The oldest known mention of Winiary dates back to 1294. Within the Kingdom of Poland, it was administratively located in the Kalisz County in the Kalisz Voivodeship in the Greater Poland Province.

An ancient pagan cemetery was discovered in Winiary in 1890.

According to the 1921 census, the village with the adjacent manor farm had a population of 606, entirely Polish by nationality, 99.3% Roman Catholic and 0.7% Lutheran by confession.

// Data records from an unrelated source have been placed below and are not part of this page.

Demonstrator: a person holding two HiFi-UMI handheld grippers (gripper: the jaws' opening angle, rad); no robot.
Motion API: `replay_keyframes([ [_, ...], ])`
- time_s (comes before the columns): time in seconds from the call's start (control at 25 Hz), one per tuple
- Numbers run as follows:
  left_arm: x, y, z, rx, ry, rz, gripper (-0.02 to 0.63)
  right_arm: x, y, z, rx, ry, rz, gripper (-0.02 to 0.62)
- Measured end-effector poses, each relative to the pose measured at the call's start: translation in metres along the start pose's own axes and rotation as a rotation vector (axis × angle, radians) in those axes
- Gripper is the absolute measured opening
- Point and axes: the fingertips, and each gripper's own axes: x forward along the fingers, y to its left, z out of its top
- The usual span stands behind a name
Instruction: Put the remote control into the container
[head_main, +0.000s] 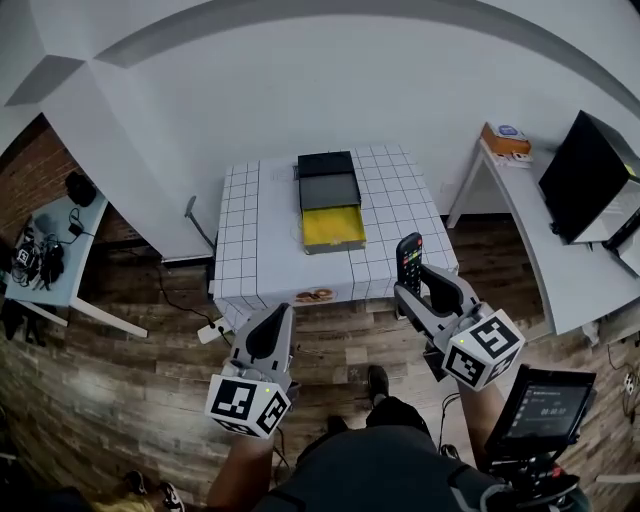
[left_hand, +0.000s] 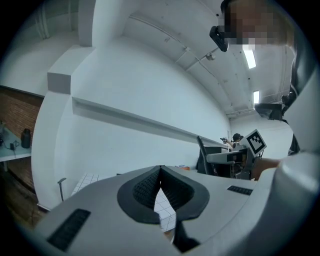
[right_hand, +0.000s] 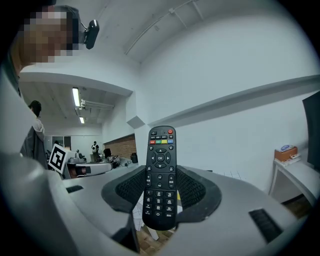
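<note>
both held before table (head_main: 240, 250), right gripper (head_main: 420, 285) clenching remote control (head_main: 409, 260) upright, left gripper (head_main: 272, 322) closed empty

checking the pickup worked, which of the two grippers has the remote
The right gripper: the remote control stands upright, clamped between its jaws. The left gripper has its jaws together with nothing between them.

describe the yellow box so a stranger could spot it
Find the white gridded table mid-room. Three rectangular parts lie in a row along its centre. The yellow box is the end nearest the person; beyond it come a grey part and a black part.
</note>
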Motion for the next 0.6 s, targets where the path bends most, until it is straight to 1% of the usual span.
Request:
replay_keyframes([
  [0.12,0.026,0.014,0.0,0.001,0.004,0.019,0.009,0.027,-0.022,0.0,0.0,0.005,0.025,0.198],
  [0.28,0.067,0.029,0.008,0.013,0.011,0.063,0.009,0.065,-0.056,0.003,-0.009,0.008,0.07,0.198],
  [0.44,0.112,0.043,0.022,0.04,0.002,0.098,0.009,0.102,-0.09,0.018,-0.043,0.002,0.122,0.198],
  [0.6,0.152,0.053,0.026,0.032,0.007,0.146,0.009,0.128,-0.122,0.03,-0.053,0.004,0.182,0.198],
])
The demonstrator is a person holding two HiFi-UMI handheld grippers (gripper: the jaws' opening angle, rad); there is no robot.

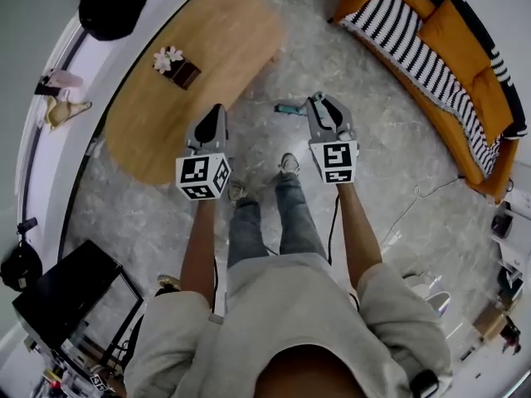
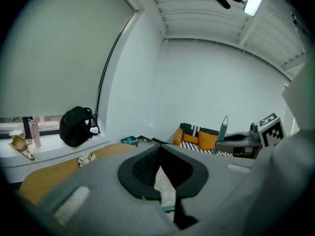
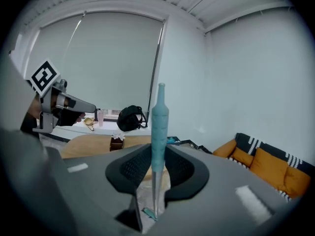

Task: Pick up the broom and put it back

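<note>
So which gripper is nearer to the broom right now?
Right. The right gripper is shut on the broom, its teal handle upright between the jaws. The left gripper is off to the side, shut and empty, clear of the broom.

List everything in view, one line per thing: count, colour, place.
broom: one, pale teal handle, upright between the right gripper's jaws
table: one, light wood, oval, front left
flower ornament: one, white on a brown block, on the table
ledge: one, white, beyond the table
backpack: one, black, on the ledge
bottle: one, pink, on the ledge
sofa: one, orange with a black-and-white striped throw, far right
box: one, black, lower left
floor: grey marble pattern
legs: two, in jeans, between the grippers
left gripper: one, grey, jaws together, empty
right gripper: one, grey, closed on the broom
</note>
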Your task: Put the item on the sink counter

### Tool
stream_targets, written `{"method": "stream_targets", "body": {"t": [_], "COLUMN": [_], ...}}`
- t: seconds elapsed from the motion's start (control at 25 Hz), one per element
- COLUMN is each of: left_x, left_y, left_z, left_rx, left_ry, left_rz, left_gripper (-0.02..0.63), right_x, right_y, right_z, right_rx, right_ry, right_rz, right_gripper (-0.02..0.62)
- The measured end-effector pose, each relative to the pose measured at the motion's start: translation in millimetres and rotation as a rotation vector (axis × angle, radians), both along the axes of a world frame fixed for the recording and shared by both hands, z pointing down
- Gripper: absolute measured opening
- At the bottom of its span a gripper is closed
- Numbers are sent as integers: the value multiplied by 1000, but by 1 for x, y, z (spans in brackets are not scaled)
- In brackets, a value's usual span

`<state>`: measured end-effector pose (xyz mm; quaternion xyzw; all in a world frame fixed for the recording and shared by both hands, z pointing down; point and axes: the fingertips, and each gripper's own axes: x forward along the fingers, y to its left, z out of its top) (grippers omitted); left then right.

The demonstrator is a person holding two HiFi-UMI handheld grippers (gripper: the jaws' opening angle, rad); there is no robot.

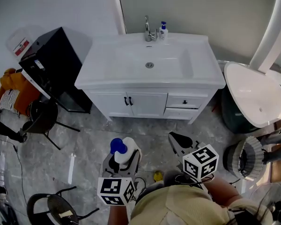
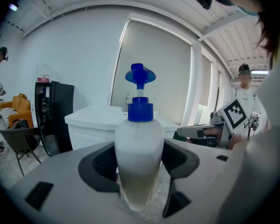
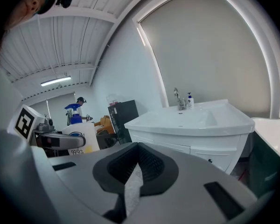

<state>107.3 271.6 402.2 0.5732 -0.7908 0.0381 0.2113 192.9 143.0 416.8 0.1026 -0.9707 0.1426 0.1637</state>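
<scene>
The left tongs stood wide apart, their dark ridged pads pressed on either side of a pump bottle. The bottle was held upright in the near part of the scene, above the grey marbled floor and well apart from the sink counter. Seen from the left gripper view, the bottle was smooth, translucent white plastic, wide at the shoulder and tapering downward. It carried a blue collar and a blue pump head.

The right tongs were just to the right of the bottle and held nothing. In the right gripper view their jaws were drawn together, with only a thin pale sliver showing between the ribbed black pads.

The sink counter stood at the far side: a glossy white rectangular top with a shallow moulded basin, set on a white cabinet with dark handles. A chrome tap rose at the far edge of the counter. Just to its right stood a small white dispenser with a blue top. A boxy black cabinet stood to the left of the counter.
</scene>
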Motion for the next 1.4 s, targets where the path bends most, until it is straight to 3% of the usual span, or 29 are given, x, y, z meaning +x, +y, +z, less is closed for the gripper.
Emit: {"method": "stream_targets", "body": {"t": [0.64, 1.4], "left_x": [-61, -170], "left_y": [-31, -134], "left_z": [13, -4], "left_rx": [8, -9], "left_ry": [30, 5], "left_rz": [-23, -66], "left_gripper": [295, 295], "right_x": [-67, -188], "right_y": [-34, -129], "right_z": [5, -2], "right_rx": [25, -2], "right_ry": [26, 24], "right_rz": [-14, -96], "right_gripper": [21, 21]}}
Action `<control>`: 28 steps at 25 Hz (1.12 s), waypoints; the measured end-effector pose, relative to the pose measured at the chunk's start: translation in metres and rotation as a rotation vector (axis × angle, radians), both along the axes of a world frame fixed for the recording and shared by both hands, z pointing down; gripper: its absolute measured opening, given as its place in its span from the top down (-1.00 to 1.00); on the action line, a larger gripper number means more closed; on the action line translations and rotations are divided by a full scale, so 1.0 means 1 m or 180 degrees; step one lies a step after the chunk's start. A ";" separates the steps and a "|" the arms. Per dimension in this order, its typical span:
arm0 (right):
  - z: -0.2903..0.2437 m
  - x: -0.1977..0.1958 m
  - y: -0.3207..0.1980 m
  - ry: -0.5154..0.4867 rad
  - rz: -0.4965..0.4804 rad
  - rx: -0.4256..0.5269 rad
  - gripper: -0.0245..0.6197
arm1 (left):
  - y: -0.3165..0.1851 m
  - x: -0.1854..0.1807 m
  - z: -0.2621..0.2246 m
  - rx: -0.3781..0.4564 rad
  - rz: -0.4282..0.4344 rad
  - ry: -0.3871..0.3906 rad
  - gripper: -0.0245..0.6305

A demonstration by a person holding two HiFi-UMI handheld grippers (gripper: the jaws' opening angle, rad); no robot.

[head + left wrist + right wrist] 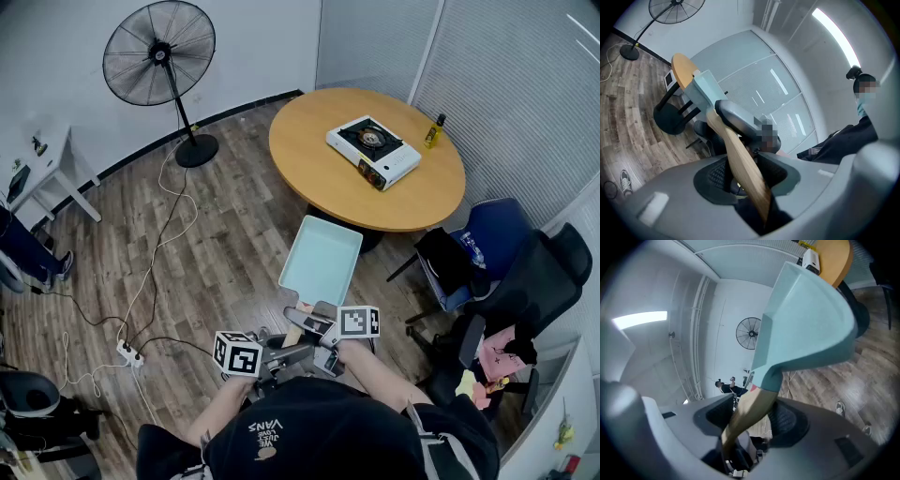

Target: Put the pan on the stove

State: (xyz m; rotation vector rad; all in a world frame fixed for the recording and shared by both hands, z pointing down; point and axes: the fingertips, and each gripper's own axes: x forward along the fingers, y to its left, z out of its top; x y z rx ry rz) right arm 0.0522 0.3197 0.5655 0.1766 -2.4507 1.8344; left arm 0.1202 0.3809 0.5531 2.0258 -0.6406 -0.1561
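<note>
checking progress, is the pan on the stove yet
Off. The pan hangs over the floor, short of the table; the stove stands bare.

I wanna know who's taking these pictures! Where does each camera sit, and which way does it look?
Head view: on the person's head, looking down at the pan, table and stove; cap, arms, left gripper and right gripper show.
Left gripper view: on the left gripper, looking along the handle clamped in its jaws toward the table; right gripper ahead.
Right gripper view: on the right gripper, looking along the handle it clamps at the pan; its jaws show.
Shared: all three show pan, table and fan.
</note>
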 end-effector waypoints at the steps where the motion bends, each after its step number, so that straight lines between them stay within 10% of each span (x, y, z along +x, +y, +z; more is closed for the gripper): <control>1: -0.001 -0.001 0.000 0.0003 -0.0003 0.0003 0.24 | 0.000 -0.001 -0.001 0.0006 0.0002 -0.0002 0.50; 28: -0.013 -0.068 -0.117 -0.0039 0.0442 0.0012 0.24 | -0.109 -0.078 -0.011 0.0045 0.0359 -0.0014 0.50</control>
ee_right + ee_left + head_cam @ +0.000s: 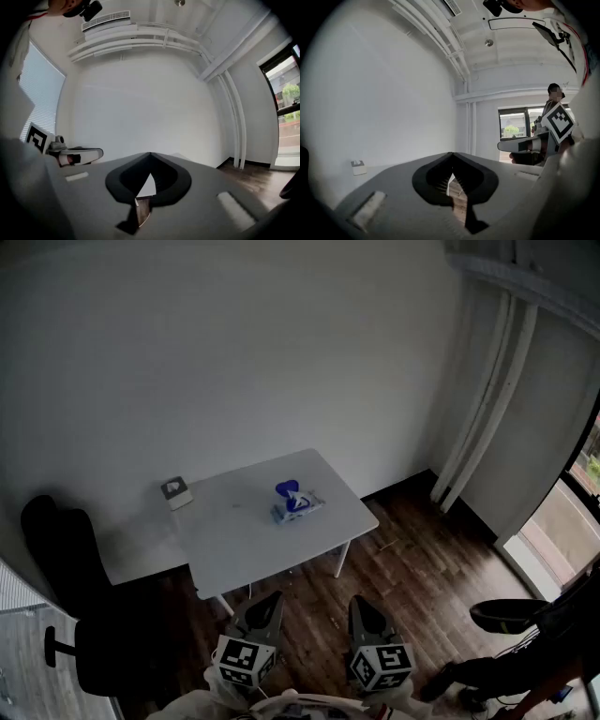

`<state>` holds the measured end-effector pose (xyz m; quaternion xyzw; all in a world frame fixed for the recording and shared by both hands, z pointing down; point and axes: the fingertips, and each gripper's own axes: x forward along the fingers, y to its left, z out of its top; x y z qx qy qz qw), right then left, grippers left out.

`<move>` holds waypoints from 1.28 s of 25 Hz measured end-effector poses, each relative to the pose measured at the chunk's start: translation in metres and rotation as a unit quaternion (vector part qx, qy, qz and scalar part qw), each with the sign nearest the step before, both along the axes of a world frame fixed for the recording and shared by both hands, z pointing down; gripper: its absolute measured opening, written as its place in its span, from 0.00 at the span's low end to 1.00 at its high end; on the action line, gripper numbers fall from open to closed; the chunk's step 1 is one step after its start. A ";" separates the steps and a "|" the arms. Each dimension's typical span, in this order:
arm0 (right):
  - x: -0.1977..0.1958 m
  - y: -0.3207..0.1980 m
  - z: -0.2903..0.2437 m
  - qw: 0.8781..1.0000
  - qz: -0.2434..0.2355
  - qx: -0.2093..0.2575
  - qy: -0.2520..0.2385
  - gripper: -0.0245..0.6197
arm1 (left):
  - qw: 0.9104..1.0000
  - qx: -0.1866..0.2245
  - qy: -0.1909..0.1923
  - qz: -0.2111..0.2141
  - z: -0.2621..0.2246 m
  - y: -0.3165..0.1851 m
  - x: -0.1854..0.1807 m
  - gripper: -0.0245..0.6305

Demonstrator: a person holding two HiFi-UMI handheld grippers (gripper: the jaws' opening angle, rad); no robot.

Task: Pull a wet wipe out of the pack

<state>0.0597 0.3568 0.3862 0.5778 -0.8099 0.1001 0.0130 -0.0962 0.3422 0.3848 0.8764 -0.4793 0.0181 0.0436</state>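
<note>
Against the white wall stands a white table [234,549], with a black chair [70,559] just beside its left end. At the lower right edge a person [525,652] is cut off by the frame. The left gripper [270,598] and right gripper [362,602] hang well short of the table, each with its jaws closed tip to tip on nothing. The wet wipe pack [296,504] lies near the table's middle, its blue print too small to read. A small box [175,491] sits at the far left corner, its label illegible.

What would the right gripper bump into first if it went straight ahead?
Probably the white wall behind the table: the right gripper points about level, over it. Depth is hard to judge.
</note>
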 end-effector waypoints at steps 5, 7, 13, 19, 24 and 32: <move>-0.010 -0.006 0.005 1.000 0.000 -0.007 -0.002 0.05 | 1.000 0.000 -0.002 -0.004 0.004 -0.006 -0.012 0.04; -0.012 -0.007 0.009 1.000 0.002 -0.011 0.000 0.05 | 1.000 -0.003 -0.001 -0.005 0.009 -0.007 -0.016 0.04; -0.015 -0.012 0.014 1.000 0.005 -0.013 -0.011 0.05 | 1.000 -0.010 0.003 -0.004 0.015 -0.014 -0.021 0.04; -0.018 -0.017 0.022 0.999 0.020 -0.020 -0.018 0.05 | 1.000 -0.013 0.004 0.006 0.022 -0.020 -0.024 0.04; -0.015 -0.029 0.029 0.999 0.023 -0.027 -0.016 0.05 | 1.000 -0.021 0.008 0.003 0.028 -0.032 -0.026 0.04; -0.001 -0.074 0.038 0.999 0.016 -0.027 -0.014 0.05 | 1.000 -0.026 0.002 0.006 0.038 -0.078 -0.006 0.04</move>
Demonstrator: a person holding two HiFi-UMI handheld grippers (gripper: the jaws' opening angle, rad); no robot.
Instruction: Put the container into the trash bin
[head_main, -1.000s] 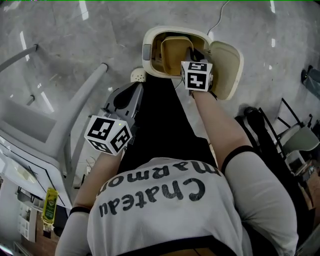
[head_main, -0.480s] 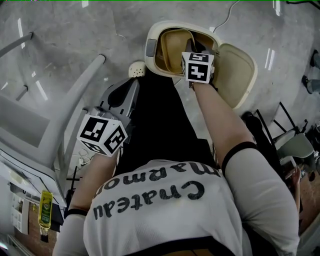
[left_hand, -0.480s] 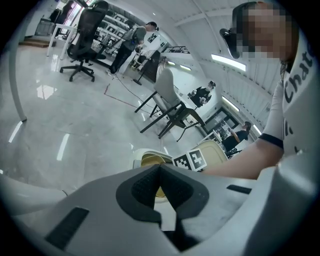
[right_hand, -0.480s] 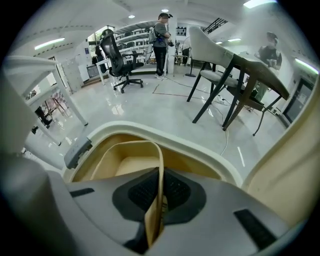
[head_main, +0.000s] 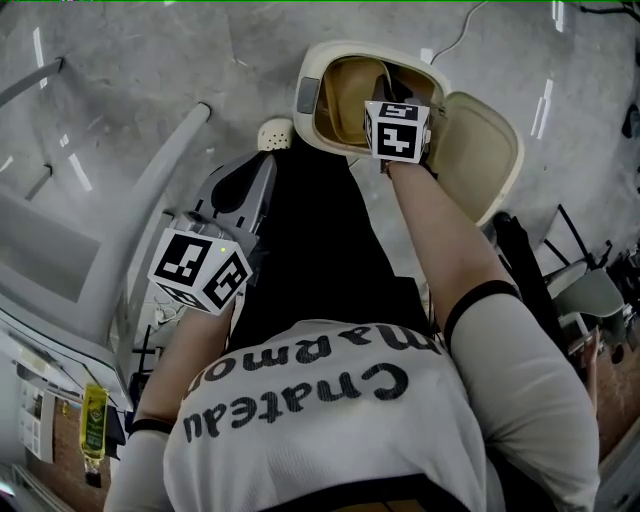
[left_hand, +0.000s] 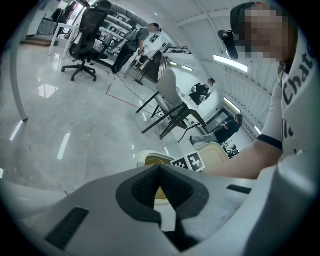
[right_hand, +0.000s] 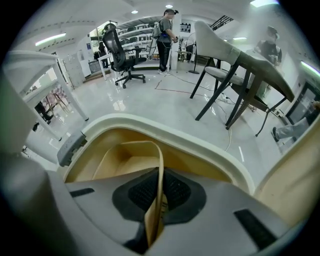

During the German occupation of Poland (World War II), in 1939–1940, Winiary was the site of German massacres of several hundreds of Poles (see Nazi crimes against the Polish nation). Among the victims were defenders of Kalisz, people from Winiary, Kalisz, Ostrów Wielkopolski, Ostrzeszów and other nearby settlements arrested during the genocidal Intelligenzaktion campaign, former insurgents of the Greater Poland uprising, merchants, entrepreneurs, teachers, school principals, doctors, railwaymen, lawyers, farmers and mayors of Ostrów Wielkopolski and Odolanów. In 1940, the occupiers also carried out expulsions of Poles, whose houses and farms were then handed over to German colonists as part of the Lebensraum policy. In 1940, Polish spy and resistance member Alfred Nowacki, officially classified as a German, settled in Winiary, and soon founded a food processing company. The factory became a focal point of the Kalisz unit of the Home Army, and Nowacki fictitiously employed his Polish underground associates there. In March 1944 he was arrested by the Gestapo, then subjected to brutal investigation in Łódź, and eventually sentenced to death and executed in nearby Skarszew in 1945.

==Transport==
The Kalisz Winiary railway station is located in the district.